- Aim of the exercise: Reprint all of the data below exactly as shown and skip every image.
== Given material
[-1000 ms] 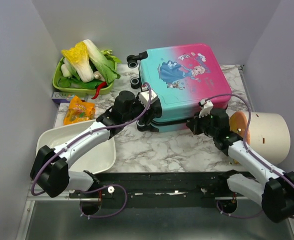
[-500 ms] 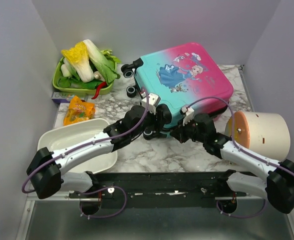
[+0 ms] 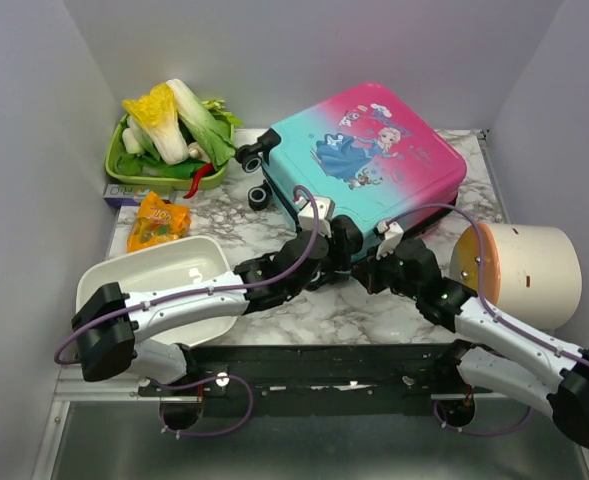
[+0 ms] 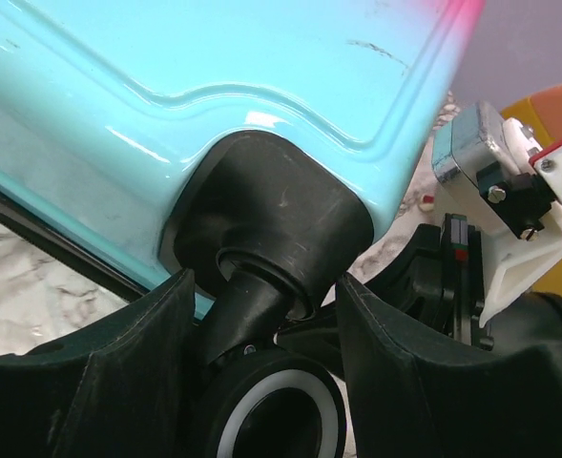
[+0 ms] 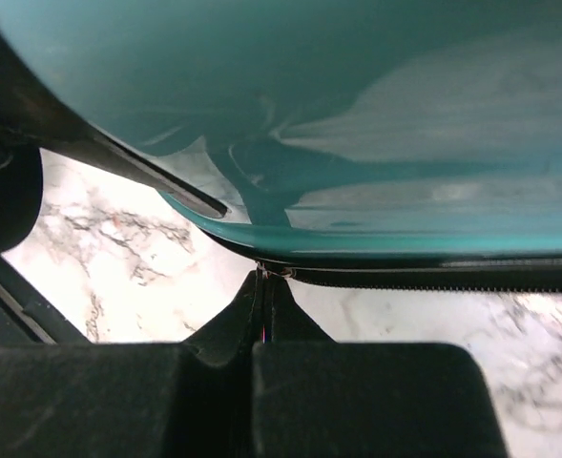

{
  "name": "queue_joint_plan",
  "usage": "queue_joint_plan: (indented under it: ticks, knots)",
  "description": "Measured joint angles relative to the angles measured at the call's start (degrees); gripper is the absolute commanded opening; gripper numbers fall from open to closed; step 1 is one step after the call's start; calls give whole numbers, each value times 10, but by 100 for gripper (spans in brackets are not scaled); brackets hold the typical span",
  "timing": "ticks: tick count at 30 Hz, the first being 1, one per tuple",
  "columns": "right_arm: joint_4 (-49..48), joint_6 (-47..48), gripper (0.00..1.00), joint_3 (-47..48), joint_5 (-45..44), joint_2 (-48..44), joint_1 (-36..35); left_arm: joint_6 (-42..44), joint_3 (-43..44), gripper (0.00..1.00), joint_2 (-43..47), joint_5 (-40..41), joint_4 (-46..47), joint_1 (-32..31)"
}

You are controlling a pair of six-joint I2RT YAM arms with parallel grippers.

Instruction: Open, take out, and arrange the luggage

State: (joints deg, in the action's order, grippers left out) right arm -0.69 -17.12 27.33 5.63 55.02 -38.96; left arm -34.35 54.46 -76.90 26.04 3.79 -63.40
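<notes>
The luggage (image 3: 374, 150), a pink-to-teal hard-shell suitcase with a princess print, lies flat and closed at the back centre. My left gripper (image 3: 342, 240) is at its near-left corner. In the left wrist view (image 4: 261, 286) its fingers (image 4: 118, 372) are shut on the stem of a black caster wheel (image 4: 271, 410) under the teal shell (image 4: 214, 76). My right gripper (image 3: 374, 268) is just right of it at the near edge. In the right wrist view (image 5: 264, 277) it is shut on the small zipper pull at the black zipper line (image 5: 452, 274).
A white basin (image 3: 154, 285) stands at the near left under my left arm. A cream cylindrical container (image 3: 529, 270) lies on its side at the right. A green tray (image 3: 114, 160) of vegetables and an orange packet (image 3: 157, 222) are at the back left.
The luggage has turned a little, and its wheel end has swung. My left gripper moved right and nearer to the corner wheel. My right gripper moved left along the near edge.
</notes>
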Motion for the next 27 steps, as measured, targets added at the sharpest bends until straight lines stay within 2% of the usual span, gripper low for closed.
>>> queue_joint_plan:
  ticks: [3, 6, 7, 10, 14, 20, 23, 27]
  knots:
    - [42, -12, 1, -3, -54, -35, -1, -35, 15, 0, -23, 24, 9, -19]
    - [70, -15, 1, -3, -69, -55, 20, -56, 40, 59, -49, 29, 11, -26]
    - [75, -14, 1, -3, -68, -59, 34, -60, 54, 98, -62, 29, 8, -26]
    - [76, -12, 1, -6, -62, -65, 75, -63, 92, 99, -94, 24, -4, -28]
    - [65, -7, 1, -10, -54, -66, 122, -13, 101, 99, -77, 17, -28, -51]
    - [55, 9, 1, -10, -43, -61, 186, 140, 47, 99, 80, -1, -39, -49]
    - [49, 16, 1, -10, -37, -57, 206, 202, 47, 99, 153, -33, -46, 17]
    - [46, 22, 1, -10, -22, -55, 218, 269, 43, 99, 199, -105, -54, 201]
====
- Exercise answer:
[-1000 ms] 
[-500 ms] 
[+0 ms] 
[+0 ms] 
[+0 ms] 

{
  "name": "queue_joint_plan",
  "usage": "queue_joint_plan: (indented under it: ticks, knots)",
  "description": "Measured joint angles relative to the angles measured at the call's start (degrees); gripper is the absolute commanded opening; gripper numbers fall from open to closed; step 1 is one step after the call's start; calls give whole numbers, each value times 10, but by 100 for gripper (spans in brackets are not scaled); brackets hold the typical span",
  "timing": "ticks: tick count at 30 Hz, the first being 1, one per tuple",
  "columns": "right_arm: joint_4 (-49..48), joint_6 (-47..48), gripper (0.00..1.00), joint_3 (-47..48), joint_5 (-45..44), joint_2 (-48..44), joint_1 (-36..35); left_arm: joint_6 (-42..44), joint_3 (-43..44), gripper (0.00..1.00), joint_2 (-43..47), joint_5 (-40..41), joint_4 (-46..47), joint_1 (-32..31)"
}

You are controlling a pair of six-joint I2RT YAM arms with parallel grippers.

Instruction: Open, take out, and arrange the luggage

State: (joints deg, in the action's order, grippers left out) right arm -0.69 -17.12 27.33 5.63 55.02 -38.96; left arm -34.35 54.46 -76.90 26.04 3.79 -63.40
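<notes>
The luggage (image 3: 374, 150), a pink-to-teal hard-shell suitcase with a princess print, lies flat and closed at the back centre. My left gripper (image 3: 342, 240) is at its near-left corner. In the left wrist view (image 4: 261, 286) its fingers (image 4: 118, 372) are shut on the stem of a black caster wheel (image 4: 271, 410) under the teal shell (image 4: 214, 76). My right gripper (image 3: 374, 268) is just right of it at the near edge. In the right wrist view (image 5: 264, 277) it is shut on the small zipper pull at the black zipper line (image 5: 452, 274).
A white basin (image 3: 154, 285) stands at the near left under my left arm. A cream cylindrical container (image 3: 529, 270) lies on its side at the right. A green tray (image 3: 114, 160) of vegetables and an orange packet (image 3: 157, 222) are at the back left.
The luggage has turned a little, and its wheel end has swung. My left gripper moved right and nearer to the corner wheel. My right gripper moved left along the near edge.
</notes>
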Motion for the next 27 steps, as measured, targets added at the sharpest bends until straight lines stay within 2% of the usual span, gripper low for closed.
>>> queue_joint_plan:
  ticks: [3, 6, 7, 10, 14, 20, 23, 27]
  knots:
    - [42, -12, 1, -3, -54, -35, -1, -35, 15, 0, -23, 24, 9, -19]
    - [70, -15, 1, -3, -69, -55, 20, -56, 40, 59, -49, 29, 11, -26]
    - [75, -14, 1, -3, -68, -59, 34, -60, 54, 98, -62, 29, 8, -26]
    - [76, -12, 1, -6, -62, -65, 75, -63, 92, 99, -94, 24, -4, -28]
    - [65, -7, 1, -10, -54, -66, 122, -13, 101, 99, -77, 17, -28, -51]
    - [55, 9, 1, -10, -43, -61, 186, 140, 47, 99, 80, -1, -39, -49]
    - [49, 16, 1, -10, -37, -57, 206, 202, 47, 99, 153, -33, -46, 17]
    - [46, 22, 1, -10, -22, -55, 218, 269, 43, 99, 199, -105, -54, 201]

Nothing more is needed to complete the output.